> [What you are asked to do]: For each line of the listing that includes the word "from", show the whole line.
════
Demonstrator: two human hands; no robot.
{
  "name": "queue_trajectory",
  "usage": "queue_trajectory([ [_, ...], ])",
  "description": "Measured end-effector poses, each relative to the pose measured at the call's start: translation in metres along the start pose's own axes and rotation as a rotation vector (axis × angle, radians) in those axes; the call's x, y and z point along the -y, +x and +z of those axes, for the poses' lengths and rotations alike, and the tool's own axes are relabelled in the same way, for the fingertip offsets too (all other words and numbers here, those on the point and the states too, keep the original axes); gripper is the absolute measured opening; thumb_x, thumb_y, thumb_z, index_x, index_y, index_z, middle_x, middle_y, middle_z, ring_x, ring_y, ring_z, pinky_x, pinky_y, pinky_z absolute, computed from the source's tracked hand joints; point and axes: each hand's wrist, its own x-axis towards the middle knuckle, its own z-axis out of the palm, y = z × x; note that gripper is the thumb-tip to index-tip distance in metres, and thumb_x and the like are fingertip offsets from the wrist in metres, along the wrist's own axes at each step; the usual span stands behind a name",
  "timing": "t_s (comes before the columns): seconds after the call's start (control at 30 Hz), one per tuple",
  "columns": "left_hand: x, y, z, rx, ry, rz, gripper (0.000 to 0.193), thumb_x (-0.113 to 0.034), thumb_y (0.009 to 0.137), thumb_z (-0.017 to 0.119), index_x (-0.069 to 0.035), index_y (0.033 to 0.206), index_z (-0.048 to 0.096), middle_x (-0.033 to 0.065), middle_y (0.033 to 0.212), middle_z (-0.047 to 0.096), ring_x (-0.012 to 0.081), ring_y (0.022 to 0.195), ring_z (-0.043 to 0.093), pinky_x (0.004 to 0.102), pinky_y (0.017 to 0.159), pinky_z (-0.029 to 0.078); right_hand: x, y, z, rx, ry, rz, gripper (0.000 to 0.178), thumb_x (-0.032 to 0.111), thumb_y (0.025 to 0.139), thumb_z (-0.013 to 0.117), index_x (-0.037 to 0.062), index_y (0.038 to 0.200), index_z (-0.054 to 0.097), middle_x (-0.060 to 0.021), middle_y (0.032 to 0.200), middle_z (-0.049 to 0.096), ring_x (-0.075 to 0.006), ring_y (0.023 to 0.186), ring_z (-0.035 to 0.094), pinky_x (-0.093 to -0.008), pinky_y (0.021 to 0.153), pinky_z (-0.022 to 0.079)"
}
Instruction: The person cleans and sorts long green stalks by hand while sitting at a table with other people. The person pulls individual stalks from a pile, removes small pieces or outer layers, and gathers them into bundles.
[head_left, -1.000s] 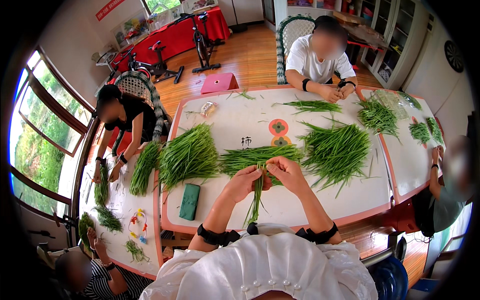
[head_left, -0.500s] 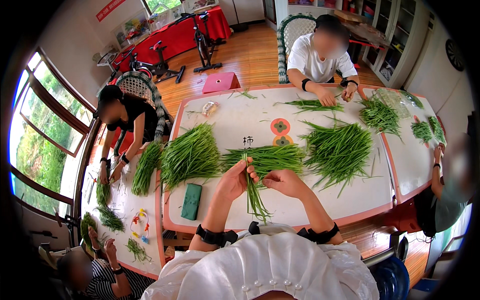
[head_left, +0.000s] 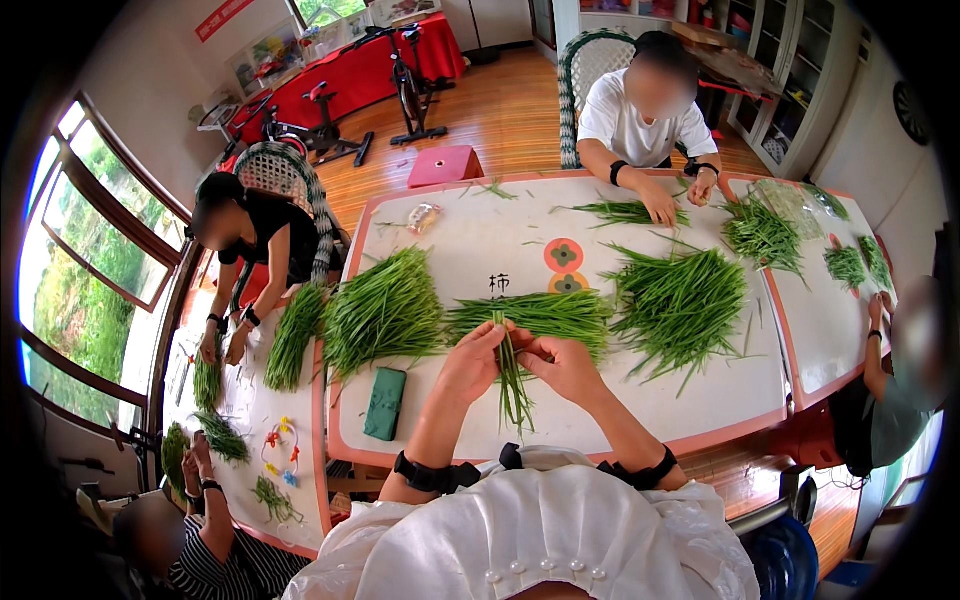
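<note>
A thin bunch of green chive stalks [head_left: 512,375] hangs upright over the near edge of the white table [head_left: 480,250], its tips pointing to 6 o'clock. The left hand [head_left: 472,362] grips it at 9 o'clock, fingers curled together around the stalks. The right hand [head_left: 562,366], at 3 o'clock, pinches the upper stalks between thumb and fingertips. A dark green pouch [head_left: 385,403] lies toward 8 o'clock; a large chive pile [head_left: 385,312] sits at 10 o'clock.
</note>
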Motion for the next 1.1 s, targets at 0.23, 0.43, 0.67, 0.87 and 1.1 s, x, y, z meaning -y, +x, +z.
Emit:
queue_trajectory([
  [0.23,-0.001,-0.002,0.006,-0.025,0.055,0.009,0.017,-0.016,0.093,0.044,-0.003,0.101,0.053,0.0146,0.101,0.058,0.024,0.096,0.057,0.0355,0.082,0.047,0.005,0.0,0.002,0.014,-0.011,-0.011,0.024,0.022,0.079,0.064,0.0017,0.091,0.065,-0.0082,0.075,0.066,-0.0132,0.067,0.062,-0.0268,0.061,0.047],
  [0.43,0.009,0.001,-0.004,-0.134,0.354,0.107,0.019,-0.016,0.093,0.043,-0.002,0.1,0.053,0.0105,0.087,0.059,0.018,0.079,0.058,0.0291,0.071,0.047,-0.008,0.002,-0.007,0.105,0.274,0.109,0.023,0.024,0.082,0.061,0.0021,0.089,0.064,-0.0042,0.077,0.065,-0.0094,0.07,0.06,-0.0238,0.06,0.047],
  [0.67,0.007,-0.002,0.002,-0.079,0.457,0.086,0.019,-0.017,0.093,0.044,-0.001,0.099,0.053,0.0044,0.074,0.053,0.0139,0.063,0.053,0.026,0.06,0.045,-0.015,0.004,-0.017,0.249,0.605,0.262,0.021,0.026,0.084,0.058,0.0046,0.085,0.06,-0.0031,0.074,0.063,-0.0086,0.066,0.058,-0.0214,0.058,0.046],
  [0.87,0.001,-0.006,0.001,-0.113,0.328,-0.035,0.018,-0.017,0.092,0.046,-0.002,0.1,0.053,0.0037,0.074,0.052,0.0131,0.06,0.051,0.0265,0.053,0.044,-0.019,0.003,-0.024,0.337,0.684,0.303,0.021,0.026,0.085,0.057,0.0045,0.083,0.06,-0.0029,0.063,0.059,-0.0087,0.054,0.053,-0.0204,0.051,0.042],
  [1.1,0.001,-0.007,0.0,-0.098,0.399,-0.02,0.017,-0.017,0.092,0.045,-0.003,0.099,0.053,0.0039,0.075,0.054,0.0128,0.061,0.052,0.0264,0.053,0.044,-0.02,0.0,-0.024,0.341,0.62,0.273,0.022,0.025,0.085,0.058,0.0041,0.078,0.061,-0.0036,0.061,0.059,-0.0085,0.052,0.051,-0.0202,0.05,0.04],
])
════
> [Solution to this exercise]:
  "description": "Measured end-effector poses, each relative to the pose measured at the call's start: translation in metres along the start pose's own axes and rotation as a rotation vector (axis × angle, radians) in those axes; the call's x, y and z point along the -y, +x and +z of those axes, for the poses' lengths and rotations alike, and the tool's own axes are relabelled in the same way, for the fingertip offsets too (all other words and numbers here, those on the point and the states too, keep the original axes); gripper is the absolute measured opening; thumb_x, thumb_y, thumb_z, index_x, index_y, index_z, middle_x, middle_y, middle_z, ring_x, ring_y, ring_z, pinky_x, pinky_y, pinky_z absolute, computed from the source's tracked hand joints; point and axes: each hand's wrist, its own x-axis towards the middle knuckle, its own z-axis out of the palm, y = z × x; note that gripper is the thumb-tip to index-tip distance in metres, and thumb_x and the like are fingertip offsets from the wrist in metres, along the wrist's own axes at each step; the usual span stands behind a name",
Instruction: The person cleans and sorts long green stalks by hand while sitting at a table with other people. The person pulls individual stalks from a pile, removes small pieces or outer layers, and gathers them into bundles.

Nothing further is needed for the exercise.